[HN Gopher] Go Find Duplicates: A fast and simple tool to find d...
___________________________________________________________________
Go Find Duplicates: A fast and simple tool to find duplicate files
Author : ingve
Score : 41 points
Date : 2021-08-29 11:14 UTC (1 days ago)
(HTM) web link (github.com)
(TXT) w3m dump (github.com)
| ColinWright wrote:
| Over the years I've used many, many tools intended to solve this
| problem. In the end, after much frustration, I just use existing
| tools, glued together in a un*x manner. find *
| -type f -exec md5sum '{}' ';' \ | tee /tmp/index_file.txt
| \ | gawk '{print $1}' \ | sort |
| uniq -c \ | gawk '/^ *1 /{ print $2 }
| \ > /tmp/duplicates.txt for m in $( cat
| /tmp/duplicates.txt ) do grep $m
| /tmp/index_file.txt echo ======== done \ |
| less
|
| Tweak as necessary. I do have a comparison executable that only
| compares sizes and sub-portions to save time, but I generally
| find it's not worth it.
|
| It takes less time to type this that than it does to remember
| what some random other tool is called, or how to use it. I also
| have saved a variant that identifies similar files, and another
| that identifies directory structures with lots of shared files,
| but those are (understandably) more complex (and fragile).
| fintler wrote:
| If you want something that scales horizontally (mostly), dcmp
| from https://github.com/hpc/mpifileutils is an option. It can
| chunk up files and do the comparison in parallel on multiple
| servers.
| HumblyTossed wrote:
| Does it only find duplicate files or will it also find duplicate
| directory hierarchies?
|
| Example:
|
| /some/location/one/January/Photos
|
| /some/location/two/January/Photos
|
| I need a tool that would return a match on January directory.
|
| It would be great to be able to filter things. So for example, if
| I have backups of my dev folder, I want to filter out all the
| virtual envs (venv below): /home/HumblyTossed/dev/venv/bin
| /home/HumblyTossed/backups/dev/venv/bin
| chalcolithic wrote:
| If you downvote HumblyTossed's comment please explain why.
| scns wrote:
| <irony> RESF checking in </irony>
|
| The first one i found and still use when it got obvious that
| fslint is EOL is czkawka [0] (meaning hiccup in polish). Its'
| speed is an order of magnitude higher than fslint, memory use is
| 20%-75%.
|
| <;)> Satisfied customer, would buy it again. </;)>
|
| [0] https://github.com/qarmin/czkawka
| idoubtit wrote:
| As far as I know, the standard tool for this is rdfind. This new
| tool claims to be "blazingly fast", so it should provide
| something to show it.
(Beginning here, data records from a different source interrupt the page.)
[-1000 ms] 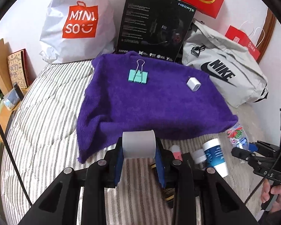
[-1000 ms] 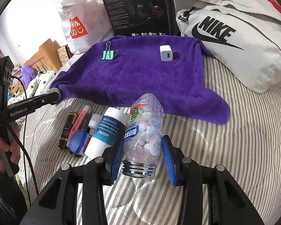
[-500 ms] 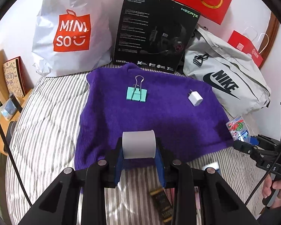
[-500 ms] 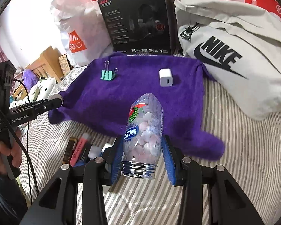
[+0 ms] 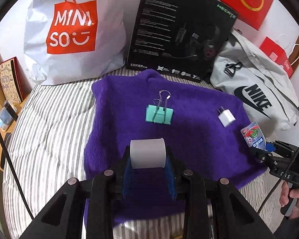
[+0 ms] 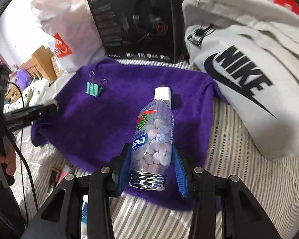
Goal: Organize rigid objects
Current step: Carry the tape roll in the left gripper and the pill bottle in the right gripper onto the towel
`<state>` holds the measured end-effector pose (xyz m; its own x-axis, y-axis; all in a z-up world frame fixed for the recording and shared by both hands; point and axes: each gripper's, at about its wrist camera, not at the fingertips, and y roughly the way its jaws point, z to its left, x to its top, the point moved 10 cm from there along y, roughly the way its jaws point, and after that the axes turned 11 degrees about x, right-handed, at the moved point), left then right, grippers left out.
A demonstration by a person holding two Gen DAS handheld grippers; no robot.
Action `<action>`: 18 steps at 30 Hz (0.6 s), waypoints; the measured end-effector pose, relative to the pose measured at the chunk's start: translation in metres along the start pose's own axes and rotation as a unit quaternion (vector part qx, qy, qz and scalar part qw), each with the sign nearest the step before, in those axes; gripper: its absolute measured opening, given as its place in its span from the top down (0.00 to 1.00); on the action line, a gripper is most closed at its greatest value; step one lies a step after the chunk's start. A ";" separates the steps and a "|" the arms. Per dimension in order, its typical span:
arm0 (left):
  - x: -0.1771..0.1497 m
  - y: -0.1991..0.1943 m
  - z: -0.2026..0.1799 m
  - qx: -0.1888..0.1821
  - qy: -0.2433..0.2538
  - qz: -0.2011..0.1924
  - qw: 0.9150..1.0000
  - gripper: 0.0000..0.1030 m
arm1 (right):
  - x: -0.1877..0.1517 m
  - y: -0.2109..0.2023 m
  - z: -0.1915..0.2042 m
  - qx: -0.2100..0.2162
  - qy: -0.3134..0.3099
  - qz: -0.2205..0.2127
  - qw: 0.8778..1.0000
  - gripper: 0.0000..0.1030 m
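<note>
Carrying two items at once over the purple towel (image 5: 189, 139) spread on the striped bed (image 5: 49, 129). On the left, my left gripper (image 5: 148, 156) is clamped on a grey roll (image 5: 147, 153), held sideways across the jaws so its round ends meet the blue pads, a steady hold for a smooth cylinder. Just beyond it, a teal binder clip (image 5: 159, 115) lies flat on the towel, handles pointing to the far side. Right of that sits a white charger plug (image 5: 226, 117), also on the towel, well apart from the clip; I judge the towel is the collecting spot. Further right, my right gripper (image 6: 151, 163) grips a clear candy bottle (image 6: 152, 139) by its body near the threaded neck, mouth toward me and no cap that I can see, base aimed at the plug. In the right wrist view the bottle hides part of the plug. Small things at the near left edge of that view are cut off and blurred; I can't name them. What's inside the grey roll, I can't tell.
</note>
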<state>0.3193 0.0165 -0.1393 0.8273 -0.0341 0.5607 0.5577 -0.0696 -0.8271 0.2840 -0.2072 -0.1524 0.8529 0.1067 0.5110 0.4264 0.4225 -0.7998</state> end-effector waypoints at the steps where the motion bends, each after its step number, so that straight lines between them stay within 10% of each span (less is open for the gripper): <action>1: 0.002 0.003 0.000 0.000 0.000 0.001 1.000 0.72 | 0.002 0.005 -0.003 -0.004 -0.001 0.003 1.000 0.60; 18: 0.017 0.053 0.000 0.018 0.009 0.026 0.999 0.72 | 0.008 0.043 -0.020 -0.044 -0.015 0.042 0.998 0.60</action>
<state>0.3634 0.0124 -0.1740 0.8537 -0.0547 0.5178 0.5169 -0.0307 -0.8555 0.3151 -0.2064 -0.1895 0.8777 0.1651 0.4499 0.3804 0.3309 -0.8636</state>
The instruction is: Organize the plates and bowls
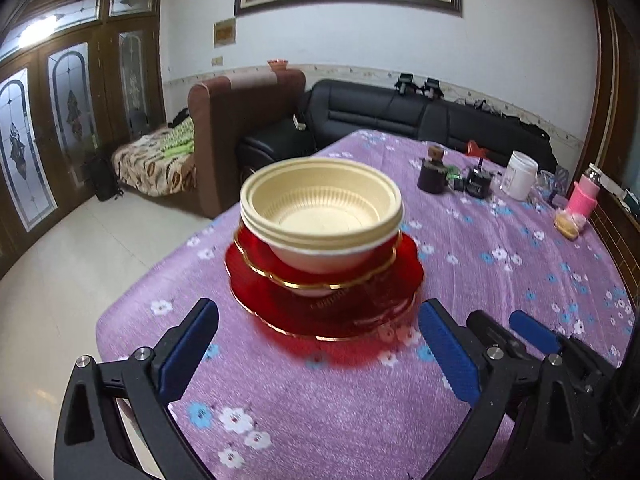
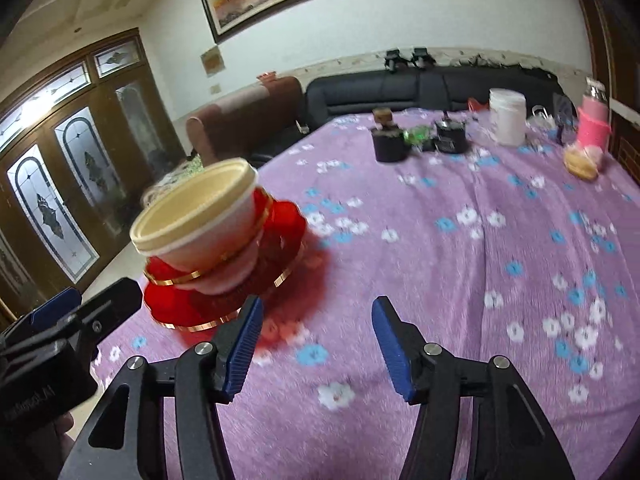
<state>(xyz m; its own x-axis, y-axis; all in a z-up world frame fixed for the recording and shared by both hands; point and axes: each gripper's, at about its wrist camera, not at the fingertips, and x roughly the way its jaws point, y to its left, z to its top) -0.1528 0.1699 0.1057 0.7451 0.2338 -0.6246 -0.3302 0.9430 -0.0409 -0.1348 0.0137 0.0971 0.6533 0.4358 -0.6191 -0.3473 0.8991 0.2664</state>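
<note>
- The stack sits near the left edge of the table [image 1: 500, 216], on its purple cloth: cream bowls [image 1: 320, 208] nested in one another, on red plates [image 1: 332, 300] with gold rims.
- Left gripper [image 1: 318, 344] is spread wide and holds nothing; its blue pads [image 1: 188, 350] flank the near rim of the plates but stand apart from it.
- Right gripper [image 2: 316, 342] is also spread and empty, over bare cloth just right of the stack; only its left finger tip overlaps the plate edge in view, and I cannot tell if it touches.
- Axis: the stack has no long side; its axis runs up through the bowl mouths, which face up. In the right view it looks tipped toward the left, though the fisheye may add to that.
- Risk: the upper plate [image 1: 316, 268] sits off-centre on the lower one, shifted far and left, so the pile looks uneven. A nudge from either finger could slide the bowls off.
- Risk: the stack is close to the table's left edge, with floor beyond. A push leftward could send it over.
- Risk: the plates look thin and glossy, so a pinch on one rim may slip, or lift only the top plate and spill the bowls.
- Risk: the cloth is soft and may bunch if a finger drags under the rim.
- Far right, a dark jar [image 1: 433, 172], white tub [image 1: 519, 176] and pink bottle [image 1: 585, 196] stand well apart from the stack and seem out of harm's way.
</note>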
Ideally a comparison with rdfind, but even
| a basic benchmark would make it less dubious.
| https://github.com/pauldreik/rdfind
|
| But the main problem is not the suspicious performance, it's the
| lack of explanation. The tool is supposed to "find duplicate
| files (photos, videos, music, documents)". Does it mean it is
| restricted to some file types? Does it find identical photos with
| different metadata to be duplicates? Compare this with rdfind
| which clearly describes what it does, provides a summary of its
| algorithm, and even mentions alternatives.
|
| Overall, it may be a fine toy/hobby project (3 commits only, 3
| months ago), I didn't read the code (except for finding the
| command-line options). I don't get why it got so much attention.
| justinsaccount wrote:
| Yeah, this tool does not appear to be very good, especially
| compared to established alternatives.
|
| It initially groups files that have the "same extension and
| same size", so you're out of luck if you have two copies named
| foo.jpg and foo.jpeg.
|
| Then, it cheats by computing a crc32 (!) of the beginning,
| middle, and end bytes of the file and groups together files
| that have the same crc32.
|
| So, it'll mostly work, but miss a lot of duplicates, and
| potentially flag different files as duplicates.
| artemisart wrote:
| See also fclones (focuses on performance, has benchmarks
| https://github.com/pkolaczk/fclones). I didn't know about
| rdfind but thought the standard was fdupes
| https://github.com/adrianlopezroche/fdupes, which is as fast
| (or slow) as rdfind according to fclones (and fclones is much
| faster).
| justinsaccount wrote:
| afaik fdupes is super slow because it checksums entire files
| in order to find duplicates. This causes a ton of unnecessary
| IO if you have a lot of size collisions.
|
| The efficient way to do things is to just read files in
| parallel and break once they diverge. Basically how `cmp`
| works.
| pvaldes wrote:
| Rdfind is the logical evolution of fdupes. Not only faster
| but also more clever. This does not mean that fdupes is a
| bad tool at all, but rdfind can do things that fdupes
| can't.
|
| Example. For fileX.txt being X=1 to 10000 you have three
| copies of each archive in:
|
| mydir/file-X.txt
|
| mydir/subdir/file-X.txt and
|
| mydir/subdir/copy/file-X.txt.
|
| Fdupes would delete random files in mydir/, mydir/subdir/
| and mydir/subdir/copy/. You would end with the remaining
| files scattered by all the directory tree. A mess with
| three incomplete copies.
|
| Rdfind correctly guess that what most people would want is
| to remove entirely all files in two of the directories and
| keep one copy (files and tree-dir) intact. So it wipes the
| inner subdirs in a predictable way and keeps the outer dir
| intact. This is a terrific feature able to disentangle one
| tree directory cloned and nested into the original copy
| without distroying it, like in this case:
|
| a/b/c/d/files00X.txt
|
| a/b/a/b/c/d/files00X.txt
| diskzero wrote:
| I think we need a lookup table of marketing speech to real-
| world performance metrics. Blazingly fast has been showing up a
| lot lately.
|
| The cynical side of me wants to know what features and safety
| checks a "blazingly fast" tool has not implemented that the
| older "glacially slow" tool it is replacing ended up
| implementing after all the edge conditions were uncovered.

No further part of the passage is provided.